Goal of the exercise — Give only the number of lines in the listing below where the string "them" occurs.
::::::::
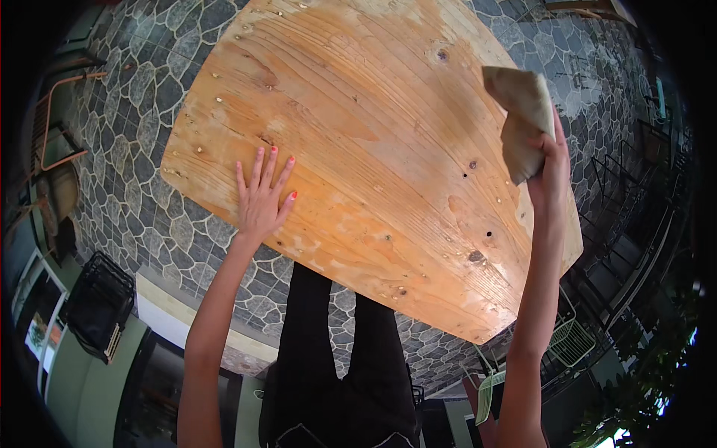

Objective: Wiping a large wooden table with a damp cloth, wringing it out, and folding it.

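Note:
A large wooden tabletop (358, 140) of pale boards spreads before me, with knots, small holes and chipped spots in its surface. Flat on its near left part rests my left hand (260, 204), fingers apart and nothing in it. Over the tabletop's right side, my right hand (550, 168) grips a folded tan sheet (524, 123), stained darker in places. Whether the sheet is cloth or sandpaper I cannot tell. It overlaps the tabletop's right edge in the view, and any contact with the wood is unclear. Orange-yellow patches and a glossy area show on the near boards.
Grey stone-patterned paving (129, 168) surrounds the tabletop. Metal-framed chairs stand left, including an orange-framed chair (47, 123). A black folded rack or chair (101, 305) is at lower left. Pale green wire chairs (572, 341) stand lower right. My legs (311, 336) are close to the near edge.

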Available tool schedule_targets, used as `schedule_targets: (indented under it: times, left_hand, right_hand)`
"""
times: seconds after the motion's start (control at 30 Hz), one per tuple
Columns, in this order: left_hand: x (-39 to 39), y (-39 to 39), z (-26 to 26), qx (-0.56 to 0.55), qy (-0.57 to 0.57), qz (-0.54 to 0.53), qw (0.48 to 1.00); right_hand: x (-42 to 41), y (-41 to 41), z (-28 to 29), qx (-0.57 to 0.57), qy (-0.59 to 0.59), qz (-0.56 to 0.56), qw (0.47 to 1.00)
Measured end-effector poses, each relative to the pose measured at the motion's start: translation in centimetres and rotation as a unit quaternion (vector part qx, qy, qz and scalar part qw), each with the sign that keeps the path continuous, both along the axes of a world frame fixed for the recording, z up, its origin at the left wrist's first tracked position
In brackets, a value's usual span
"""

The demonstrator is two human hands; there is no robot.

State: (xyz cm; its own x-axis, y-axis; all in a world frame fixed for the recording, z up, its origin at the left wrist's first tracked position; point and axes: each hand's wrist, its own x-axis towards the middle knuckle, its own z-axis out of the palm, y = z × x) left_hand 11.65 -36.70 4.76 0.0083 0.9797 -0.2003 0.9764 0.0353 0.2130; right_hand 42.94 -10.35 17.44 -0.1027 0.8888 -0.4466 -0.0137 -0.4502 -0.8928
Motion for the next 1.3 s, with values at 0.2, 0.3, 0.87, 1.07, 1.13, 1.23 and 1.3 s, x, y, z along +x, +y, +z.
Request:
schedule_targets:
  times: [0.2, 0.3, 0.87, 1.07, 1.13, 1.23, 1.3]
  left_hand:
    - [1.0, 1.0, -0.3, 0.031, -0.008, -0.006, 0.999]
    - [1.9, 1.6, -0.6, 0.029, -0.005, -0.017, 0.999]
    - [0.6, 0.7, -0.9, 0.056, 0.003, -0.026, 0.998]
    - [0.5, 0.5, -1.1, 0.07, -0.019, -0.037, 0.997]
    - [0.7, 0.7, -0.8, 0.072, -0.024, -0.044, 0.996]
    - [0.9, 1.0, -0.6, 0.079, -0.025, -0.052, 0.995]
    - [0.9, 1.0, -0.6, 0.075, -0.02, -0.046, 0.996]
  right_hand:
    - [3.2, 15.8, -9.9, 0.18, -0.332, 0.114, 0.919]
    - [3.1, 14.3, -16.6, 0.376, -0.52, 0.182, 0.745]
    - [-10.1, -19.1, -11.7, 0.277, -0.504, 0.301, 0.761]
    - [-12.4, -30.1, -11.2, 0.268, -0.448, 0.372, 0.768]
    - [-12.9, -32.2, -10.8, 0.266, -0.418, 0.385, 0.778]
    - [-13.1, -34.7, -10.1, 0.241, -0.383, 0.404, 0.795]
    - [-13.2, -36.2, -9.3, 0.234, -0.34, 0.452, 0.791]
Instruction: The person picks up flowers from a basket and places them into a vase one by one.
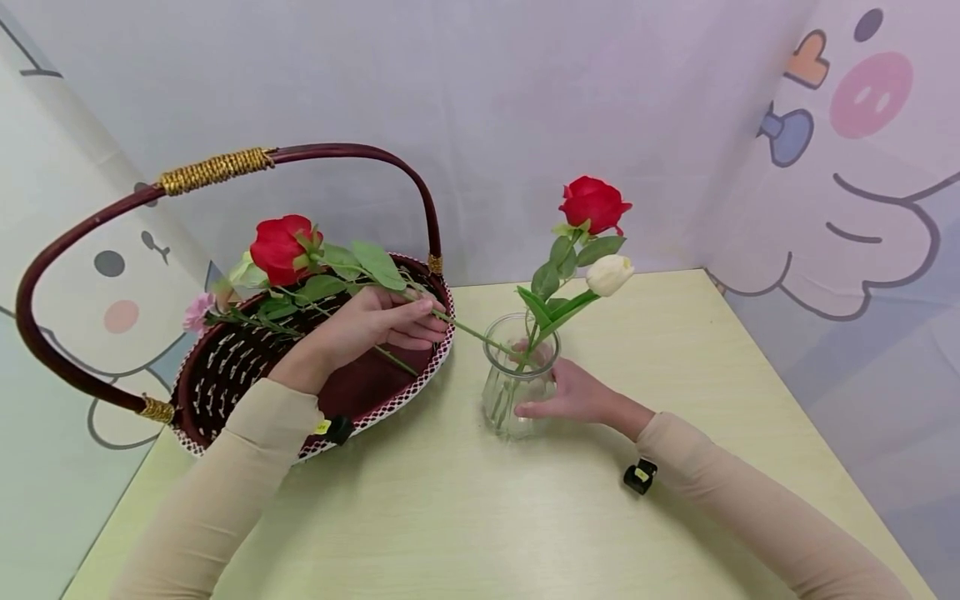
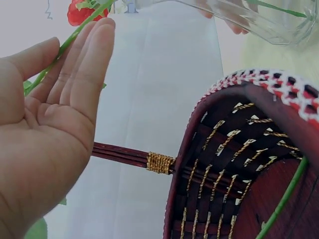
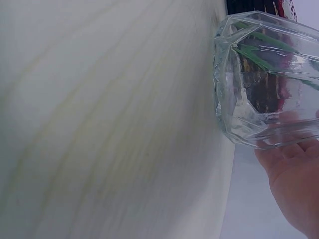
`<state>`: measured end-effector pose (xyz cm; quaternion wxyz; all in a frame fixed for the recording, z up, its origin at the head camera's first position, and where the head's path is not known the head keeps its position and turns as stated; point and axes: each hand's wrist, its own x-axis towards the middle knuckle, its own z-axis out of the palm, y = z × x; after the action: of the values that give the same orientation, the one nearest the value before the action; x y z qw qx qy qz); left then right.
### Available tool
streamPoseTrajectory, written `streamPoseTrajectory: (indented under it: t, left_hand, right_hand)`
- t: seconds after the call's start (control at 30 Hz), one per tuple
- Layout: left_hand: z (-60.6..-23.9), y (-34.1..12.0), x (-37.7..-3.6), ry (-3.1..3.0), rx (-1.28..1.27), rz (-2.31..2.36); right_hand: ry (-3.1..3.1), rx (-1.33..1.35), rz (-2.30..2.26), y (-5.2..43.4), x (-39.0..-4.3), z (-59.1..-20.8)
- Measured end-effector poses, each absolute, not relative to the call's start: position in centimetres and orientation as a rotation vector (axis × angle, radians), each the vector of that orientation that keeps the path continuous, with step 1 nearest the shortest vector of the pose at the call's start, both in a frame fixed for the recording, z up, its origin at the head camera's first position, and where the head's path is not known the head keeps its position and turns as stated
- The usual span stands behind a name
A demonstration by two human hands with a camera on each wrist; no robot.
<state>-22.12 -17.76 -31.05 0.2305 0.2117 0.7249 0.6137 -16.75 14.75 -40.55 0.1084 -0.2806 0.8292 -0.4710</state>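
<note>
My left hand hovers over the woven basket and pinches the green stem of a red rose. The stem's cut end points at the mouth of the glass vase. In the left wrist view the stem runs between the thumb and the nearly straight fingers of my left hand. My right hand grips the vase from the right, on the table. A second red rose and a white tulip stand in the vase. The right wrist view shows the vase against my palm.
The dark red basket has a tall arched handle wrapped with gold cord. A pink flower and more green stems lie in it. The pale wooden table is fenced by cartoon-printed white panels behind and on both sides.
</note>
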Motion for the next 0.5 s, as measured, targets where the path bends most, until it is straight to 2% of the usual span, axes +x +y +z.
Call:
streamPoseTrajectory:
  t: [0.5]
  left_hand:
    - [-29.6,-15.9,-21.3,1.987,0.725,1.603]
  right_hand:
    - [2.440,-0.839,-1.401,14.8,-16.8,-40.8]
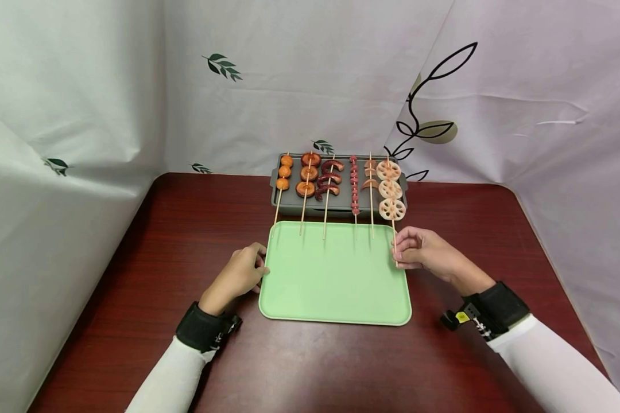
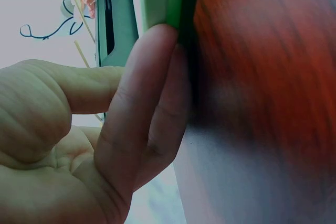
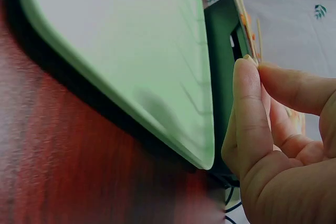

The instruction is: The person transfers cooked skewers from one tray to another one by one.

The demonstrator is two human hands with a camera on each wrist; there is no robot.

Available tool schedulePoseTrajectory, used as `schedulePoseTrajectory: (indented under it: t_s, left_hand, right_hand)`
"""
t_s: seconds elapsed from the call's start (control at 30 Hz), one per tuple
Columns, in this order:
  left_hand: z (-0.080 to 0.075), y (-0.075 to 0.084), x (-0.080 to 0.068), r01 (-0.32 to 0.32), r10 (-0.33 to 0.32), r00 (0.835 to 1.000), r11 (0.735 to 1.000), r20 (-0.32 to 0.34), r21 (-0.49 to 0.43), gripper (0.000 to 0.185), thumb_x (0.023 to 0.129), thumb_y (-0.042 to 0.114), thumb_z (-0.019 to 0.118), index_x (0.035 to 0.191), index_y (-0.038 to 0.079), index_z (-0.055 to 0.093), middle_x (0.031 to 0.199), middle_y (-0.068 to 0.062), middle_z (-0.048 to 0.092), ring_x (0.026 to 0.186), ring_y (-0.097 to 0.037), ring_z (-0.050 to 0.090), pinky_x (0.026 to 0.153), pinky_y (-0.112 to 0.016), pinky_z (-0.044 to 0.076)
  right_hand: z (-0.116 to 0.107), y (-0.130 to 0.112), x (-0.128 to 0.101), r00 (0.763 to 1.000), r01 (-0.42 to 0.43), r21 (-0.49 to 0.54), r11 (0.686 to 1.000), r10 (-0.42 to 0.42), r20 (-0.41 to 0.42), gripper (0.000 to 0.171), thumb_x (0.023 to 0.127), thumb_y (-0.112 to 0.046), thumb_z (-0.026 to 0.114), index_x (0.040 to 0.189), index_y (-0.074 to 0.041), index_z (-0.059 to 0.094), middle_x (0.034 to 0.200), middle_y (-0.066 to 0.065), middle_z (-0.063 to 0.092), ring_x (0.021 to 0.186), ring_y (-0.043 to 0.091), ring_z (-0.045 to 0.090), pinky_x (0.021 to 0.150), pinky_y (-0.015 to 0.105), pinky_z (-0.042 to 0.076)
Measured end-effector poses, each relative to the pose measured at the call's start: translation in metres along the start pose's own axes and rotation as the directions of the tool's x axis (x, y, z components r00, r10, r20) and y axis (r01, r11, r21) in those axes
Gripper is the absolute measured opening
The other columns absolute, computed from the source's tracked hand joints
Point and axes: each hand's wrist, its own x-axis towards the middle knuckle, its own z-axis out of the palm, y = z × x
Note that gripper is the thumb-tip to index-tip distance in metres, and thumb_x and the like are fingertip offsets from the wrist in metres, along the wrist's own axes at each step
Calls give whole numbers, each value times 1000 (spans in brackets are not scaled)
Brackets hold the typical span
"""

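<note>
My right hand (image 1: 423, 252) pinches the lower stick of a lotus root skewer (image 1: 392, 209), over the tray's right edge. Three pale slices with holes sit on that skewer and rest along the right end of a grey grill pan (image 1: 289, 201). In the right wrist view, thumb and fingers (image 3: 248, 85) meet at the stick's end. At the left edge of a light green tray (image 1: 336, 275), my left hand (image 1: 240, 272) holds the rim. Up close in the left wrist view, the fingers (image 2: 139, 77) touch the tray's rim (image 2: 157, 3).
Left of the lotus root, several skewers lie across the pan: orange balls (image 1: 285, 171), brown round caps (image 1: 308, 174), dark red curved pieces (image 1: 329, 179), small red pieces (image 1: 354, 186) and pale pieces (image 1: 370, 183). Their sticks overhang the tray. A patterned curtain (image 1: 299, 86) stands behind the table (image 1: 196, 218).
</note>
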Motion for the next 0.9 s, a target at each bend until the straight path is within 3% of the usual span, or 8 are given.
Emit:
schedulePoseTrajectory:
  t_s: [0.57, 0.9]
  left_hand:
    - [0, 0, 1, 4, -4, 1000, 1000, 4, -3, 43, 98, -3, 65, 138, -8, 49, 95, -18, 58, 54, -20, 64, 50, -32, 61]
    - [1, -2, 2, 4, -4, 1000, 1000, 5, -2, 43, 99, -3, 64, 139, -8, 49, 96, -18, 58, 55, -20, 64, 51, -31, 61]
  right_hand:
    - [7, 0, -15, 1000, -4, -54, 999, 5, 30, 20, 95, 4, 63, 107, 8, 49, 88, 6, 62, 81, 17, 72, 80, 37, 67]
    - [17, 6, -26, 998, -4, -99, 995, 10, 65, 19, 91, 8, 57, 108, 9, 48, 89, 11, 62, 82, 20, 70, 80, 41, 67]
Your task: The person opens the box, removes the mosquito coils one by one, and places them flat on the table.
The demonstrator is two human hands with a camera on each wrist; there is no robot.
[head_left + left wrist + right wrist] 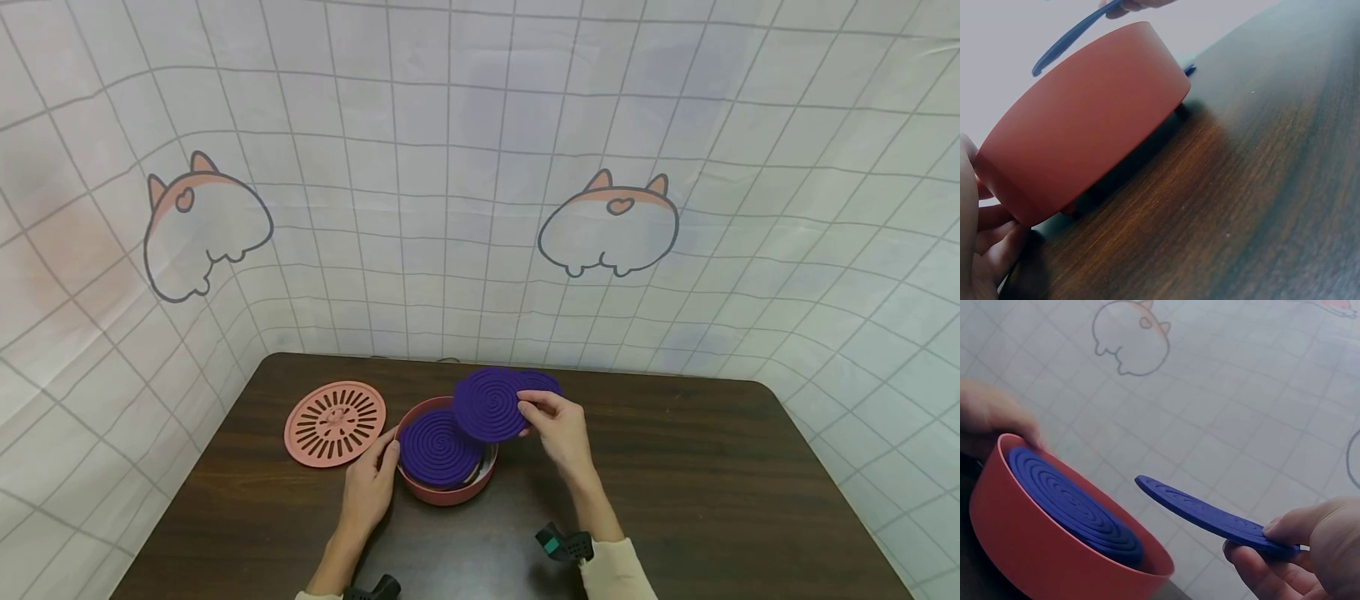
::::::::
Result of this exercise — 2